Assignment ->
Retype every line from the start of the data down to and including the line with "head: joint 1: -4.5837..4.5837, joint". Skip the pictures.

*** Supplied data ***

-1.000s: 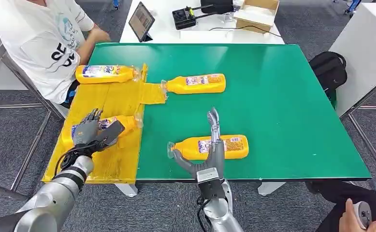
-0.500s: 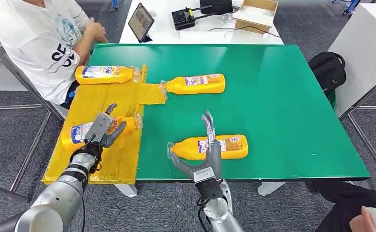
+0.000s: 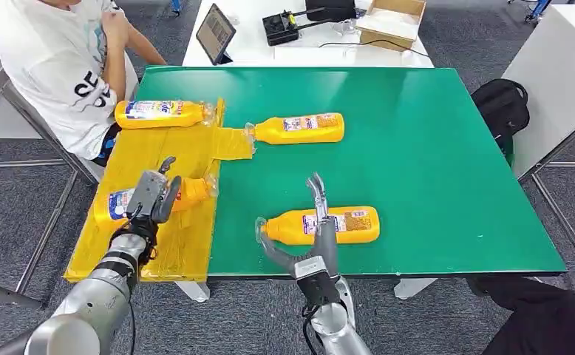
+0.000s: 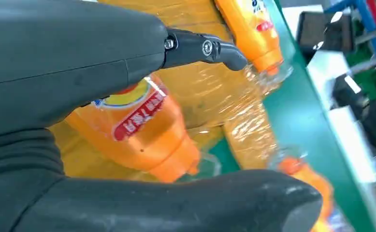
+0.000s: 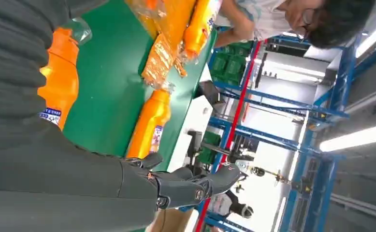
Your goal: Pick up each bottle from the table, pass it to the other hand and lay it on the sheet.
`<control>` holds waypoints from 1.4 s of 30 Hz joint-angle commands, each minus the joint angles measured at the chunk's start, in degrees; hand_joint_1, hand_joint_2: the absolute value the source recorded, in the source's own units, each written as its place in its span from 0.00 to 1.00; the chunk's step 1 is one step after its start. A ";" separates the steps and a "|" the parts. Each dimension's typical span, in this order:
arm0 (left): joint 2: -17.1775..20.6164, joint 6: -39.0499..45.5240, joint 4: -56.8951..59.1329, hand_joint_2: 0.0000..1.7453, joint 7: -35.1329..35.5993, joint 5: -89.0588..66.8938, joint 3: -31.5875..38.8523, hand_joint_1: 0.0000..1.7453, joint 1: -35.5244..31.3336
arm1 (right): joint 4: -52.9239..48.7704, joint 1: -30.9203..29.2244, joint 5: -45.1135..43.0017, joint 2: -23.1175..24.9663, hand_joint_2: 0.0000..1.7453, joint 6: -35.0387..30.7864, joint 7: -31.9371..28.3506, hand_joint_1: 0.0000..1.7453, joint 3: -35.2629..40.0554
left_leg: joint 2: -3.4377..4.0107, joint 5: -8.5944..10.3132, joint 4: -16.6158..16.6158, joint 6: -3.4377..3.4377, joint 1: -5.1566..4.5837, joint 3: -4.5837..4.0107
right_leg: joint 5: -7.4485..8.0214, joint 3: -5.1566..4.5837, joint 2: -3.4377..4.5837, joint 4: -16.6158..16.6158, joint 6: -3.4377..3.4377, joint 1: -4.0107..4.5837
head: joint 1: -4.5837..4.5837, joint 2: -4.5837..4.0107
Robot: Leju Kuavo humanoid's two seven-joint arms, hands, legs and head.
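Lower left of frame: left robot hand (image 3: 151,198) hovers over a bottle (image 3: 188,191) lying on the yellow sheet (image 3: 159,155), fingers spread, released. Centre, low: right robot hand (image 3: 315,240) stands with fingers apart, holding nothing, just before a second bottle (image 3: 355,224) lying on the green table (image 3: 432,163).

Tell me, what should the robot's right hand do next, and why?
Probably close around the bottle lying on the green table. The right hand hangs open right at it, while the left hand sits open over a bottle already on the yellow sheet.
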 commanded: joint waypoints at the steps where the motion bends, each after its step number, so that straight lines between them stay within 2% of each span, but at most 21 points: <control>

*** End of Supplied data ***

Exercise output ->
-1.000s: 
-0.500s: 
+0.000s: 
+0.000s: 
+0.000s: 
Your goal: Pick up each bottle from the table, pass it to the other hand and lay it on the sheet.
`<control>` holds waypoints from 1.4 s of 30 Hz joint-angle commands, each minus the joint angles measured at the chunk's start, in degrees; hand_joint_1, hand_joint_2: the absolute value the source recorded, in the source's own units, each written as its place in its span from 0.00 to 1.00; the chunk's step 1 is one step after its start. A ";" separates the steps and a "|" the parts. Each dimension's typical span, in this order:
arm0 (left): joint 2: -17.1775..20.6164, joint 6: -39.0499..45.5240, joint 4: -56.8951..59.1329, hand_joint_2: 0.0000..1.7453, joint 7: -35.1329..35.5993, joint 5: -89.0588..66.8938, joint 3: -31.5875..38.8523, hand_joint_1: 0.0000..1.7453, joint 1: -35.5244..31.3336
arm1 (right): joint 4: -52.9239..48.7704, joint 1: -30.9203..29.2244, joint 5: -45.1135..43.0017, joint 2: -23.1175..24.9663, hand_joint_2: 0.0000..1.7453, joint 6: -35.0387..30.7864, joint 7: -31.9371..28.3506, hand_joint_1: 0.0000..1.7453, joint 3: -35.2629..40.0554
left_leg: joint 2: -3.4377..4.0107, joint 5: -8.5944..10.3132, joint 4: -16.6158..16.6158, joint 6: -3.4377..3.4377, joint 1: -5.1566..4.5837, joint 3: -4.5837..4.0107
right_leg: joint 5: -7.4485..8.0214, joint 3: -5.1566..4.5837, joint 2: -3.4377..4.5837, joint 4: -16.6158..16.6158, joint 6: -3.4377..3.4377, joint 1: -4.0107..4.5837
head: joint 1: -4.5837..4.5837, joint 2: -4.5837..4.0107

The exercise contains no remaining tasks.